» **What this task involves**:
Only the lines below between the ones containing "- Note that" and "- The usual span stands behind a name", inclusive, are to be reproduced, each exactly as it stands.

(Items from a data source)
+ + + +

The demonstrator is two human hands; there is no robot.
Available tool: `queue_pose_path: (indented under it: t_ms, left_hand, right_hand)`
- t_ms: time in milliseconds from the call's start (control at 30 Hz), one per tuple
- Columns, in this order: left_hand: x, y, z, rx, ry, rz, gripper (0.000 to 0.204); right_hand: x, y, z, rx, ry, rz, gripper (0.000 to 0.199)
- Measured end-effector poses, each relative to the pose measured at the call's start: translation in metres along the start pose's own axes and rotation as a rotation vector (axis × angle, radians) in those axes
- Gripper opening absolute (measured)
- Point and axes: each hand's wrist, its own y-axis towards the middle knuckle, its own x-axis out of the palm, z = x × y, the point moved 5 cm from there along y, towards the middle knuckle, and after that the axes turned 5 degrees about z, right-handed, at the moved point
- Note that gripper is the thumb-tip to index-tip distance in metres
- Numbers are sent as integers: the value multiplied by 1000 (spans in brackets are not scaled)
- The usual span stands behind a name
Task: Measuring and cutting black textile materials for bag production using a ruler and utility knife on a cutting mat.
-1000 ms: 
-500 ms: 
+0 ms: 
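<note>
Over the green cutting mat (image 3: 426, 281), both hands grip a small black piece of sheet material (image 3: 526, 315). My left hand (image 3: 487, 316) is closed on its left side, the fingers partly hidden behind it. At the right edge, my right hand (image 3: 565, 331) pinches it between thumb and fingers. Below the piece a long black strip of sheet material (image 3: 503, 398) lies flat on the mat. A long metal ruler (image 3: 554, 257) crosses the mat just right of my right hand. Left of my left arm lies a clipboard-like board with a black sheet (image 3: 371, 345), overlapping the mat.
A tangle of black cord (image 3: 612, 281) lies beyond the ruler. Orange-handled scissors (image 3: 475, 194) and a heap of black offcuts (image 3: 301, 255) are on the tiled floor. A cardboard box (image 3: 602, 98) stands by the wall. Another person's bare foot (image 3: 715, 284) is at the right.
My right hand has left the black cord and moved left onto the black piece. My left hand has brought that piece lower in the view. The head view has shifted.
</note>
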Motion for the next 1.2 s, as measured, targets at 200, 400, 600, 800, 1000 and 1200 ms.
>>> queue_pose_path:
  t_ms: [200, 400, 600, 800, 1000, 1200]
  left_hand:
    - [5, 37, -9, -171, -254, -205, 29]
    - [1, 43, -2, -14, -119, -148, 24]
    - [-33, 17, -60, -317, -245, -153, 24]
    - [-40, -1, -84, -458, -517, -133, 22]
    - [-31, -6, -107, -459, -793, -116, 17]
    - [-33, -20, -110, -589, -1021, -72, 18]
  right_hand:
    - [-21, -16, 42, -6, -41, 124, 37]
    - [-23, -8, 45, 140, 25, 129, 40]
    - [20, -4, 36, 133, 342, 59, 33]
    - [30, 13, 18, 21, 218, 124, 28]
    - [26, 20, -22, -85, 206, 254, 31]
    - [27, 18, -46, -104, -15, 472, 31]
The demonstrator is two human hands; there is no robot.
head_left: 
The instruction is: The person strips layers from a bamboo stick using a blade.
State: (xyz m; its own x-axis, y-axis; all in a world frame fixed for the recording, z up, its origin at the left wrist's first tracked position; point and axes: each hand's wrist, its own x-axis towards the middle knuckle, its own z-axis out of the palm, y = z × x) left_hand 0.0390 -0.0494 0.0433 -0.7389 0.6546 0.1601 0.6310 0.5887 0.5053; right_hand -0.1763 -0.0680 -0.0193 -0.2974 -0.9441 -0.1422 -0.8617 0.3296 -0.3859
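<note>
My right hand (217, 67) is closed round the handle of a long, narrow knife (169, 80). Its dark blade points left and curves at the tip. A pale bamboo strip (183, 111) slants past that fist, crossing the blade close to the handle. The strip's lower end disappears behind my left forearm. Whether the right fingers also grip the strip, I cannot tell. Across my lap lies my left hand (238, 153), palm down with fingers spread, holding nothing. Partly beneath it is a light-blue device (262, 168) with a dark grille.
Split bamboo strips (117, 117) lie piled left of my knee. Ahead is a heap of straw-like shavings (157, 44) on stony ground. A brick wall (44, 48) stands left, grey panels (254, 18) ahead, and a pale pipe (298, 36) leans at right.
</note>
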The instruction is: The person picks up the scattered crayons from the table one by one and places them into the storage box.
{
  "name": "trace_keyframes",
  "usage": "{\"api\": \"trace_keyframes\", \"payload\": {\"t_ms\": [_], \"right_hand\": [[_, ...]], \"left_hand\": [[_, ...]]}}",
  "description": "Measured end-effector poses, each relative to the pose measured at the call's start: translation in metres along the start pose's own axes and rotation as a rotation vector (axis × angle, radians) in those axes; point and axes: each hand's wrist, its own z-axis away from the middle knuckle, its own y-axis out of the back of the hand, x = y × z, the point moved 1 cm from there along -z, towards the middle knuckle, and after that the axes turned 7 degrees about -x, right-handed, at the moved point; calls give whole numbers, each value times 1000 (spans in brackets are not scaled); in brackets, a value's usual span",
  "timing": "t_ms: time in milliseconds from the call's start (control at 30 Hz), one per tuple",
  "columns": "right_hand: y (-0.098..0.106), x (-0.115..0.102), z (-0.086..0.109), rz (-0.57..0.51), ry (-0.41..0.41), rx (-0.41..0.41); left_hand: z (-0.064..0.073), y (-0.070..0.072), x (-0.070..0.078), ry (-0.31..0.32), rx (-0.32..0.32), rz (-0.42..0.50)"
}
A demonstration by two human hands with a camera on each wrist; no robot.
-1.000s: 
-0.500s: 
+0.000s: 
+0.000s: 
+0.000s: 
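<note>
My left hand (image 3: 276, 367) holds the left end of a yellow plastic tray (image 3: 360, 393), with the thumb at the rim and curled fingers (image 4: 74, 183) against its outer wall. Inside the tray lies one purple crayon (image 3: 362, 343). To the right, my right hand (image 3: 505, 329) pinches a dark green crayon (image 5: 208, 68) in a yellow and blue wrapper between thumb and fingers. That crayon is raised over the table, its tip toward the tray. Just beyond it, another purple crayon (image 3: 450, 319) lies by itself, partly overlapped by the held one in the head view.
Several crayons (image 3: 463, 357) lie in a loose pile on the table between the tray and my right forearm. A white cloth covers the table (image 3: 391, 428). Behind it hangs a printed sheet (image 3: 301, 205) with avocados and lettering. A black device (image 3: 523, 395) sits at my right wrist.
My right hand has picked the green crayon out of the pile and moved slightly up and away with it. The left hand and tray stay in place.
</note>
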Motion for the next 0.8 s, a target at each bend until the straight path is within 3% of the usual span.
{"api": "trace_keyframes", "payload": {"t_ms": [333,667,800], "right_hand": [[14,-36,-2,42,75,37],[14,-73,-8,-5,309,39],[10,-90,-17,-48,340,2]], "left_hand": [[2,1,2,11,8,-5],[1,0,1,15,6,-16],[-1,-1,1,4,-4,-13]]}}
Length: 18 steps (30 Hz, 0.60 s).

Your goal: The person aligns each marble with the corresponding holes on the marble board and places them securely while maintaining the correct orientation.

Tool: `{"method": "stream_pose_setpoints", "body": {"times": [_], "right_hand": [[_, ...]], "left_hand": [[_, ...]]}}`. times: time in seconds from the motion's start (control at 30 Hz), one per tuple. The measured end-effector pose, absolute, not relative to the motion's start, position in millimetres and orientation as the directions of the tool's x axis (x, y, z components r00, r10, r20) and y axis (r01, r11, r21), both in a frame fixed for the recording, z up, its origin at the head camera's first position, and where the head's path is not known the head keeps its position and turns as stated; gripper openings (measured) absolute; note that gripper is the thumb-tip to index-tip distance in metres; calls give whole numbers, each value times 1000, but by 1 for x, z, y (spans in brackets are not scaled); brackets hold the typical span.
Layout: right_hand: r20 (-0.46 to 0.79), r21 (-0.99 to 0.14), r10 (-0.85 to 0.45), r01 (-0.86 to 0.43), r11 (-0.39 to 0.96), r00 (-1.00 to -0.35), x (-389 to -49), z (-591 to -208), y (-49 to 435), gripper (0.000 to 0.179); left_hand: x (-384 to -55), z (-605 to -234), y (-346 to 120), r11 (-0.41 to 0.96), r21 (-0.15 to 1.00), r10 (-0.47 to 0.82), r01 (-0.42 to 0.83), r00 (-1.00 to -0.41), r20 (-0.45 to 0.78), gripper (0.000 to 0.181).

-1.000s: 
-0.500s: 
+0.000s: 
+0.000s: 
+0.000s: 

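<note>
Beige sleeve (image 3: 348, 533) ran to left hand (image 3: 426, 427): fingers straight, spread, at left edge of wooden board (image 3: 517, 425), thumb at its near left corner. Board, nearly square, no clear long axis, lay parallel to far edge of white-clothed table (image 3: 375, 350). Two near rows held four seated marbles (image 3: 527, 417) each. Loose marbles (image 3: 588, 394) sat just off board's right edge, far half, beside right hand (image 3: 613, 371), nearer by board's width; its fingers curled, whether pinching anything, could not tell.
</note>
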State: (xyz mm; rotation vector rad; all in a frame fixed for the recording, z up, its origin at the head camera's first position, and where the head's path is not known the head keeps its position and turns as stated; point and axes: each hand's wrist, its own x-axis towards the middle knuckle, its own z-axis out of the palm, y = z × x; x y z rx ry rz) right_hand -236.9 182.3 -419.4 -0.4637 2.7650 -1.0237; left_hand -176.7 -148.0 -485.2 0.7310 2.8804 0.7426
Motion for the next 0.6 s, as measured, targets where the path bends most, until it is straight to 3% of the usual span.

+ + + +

» **Answer section**:
- Note that gripper is the thumb-tip to index-tip distance in metres
- Numbers are sent as integers: the value multiplied by 1000 (spans in brackets are not scaled)
- The usual span stands behind a name

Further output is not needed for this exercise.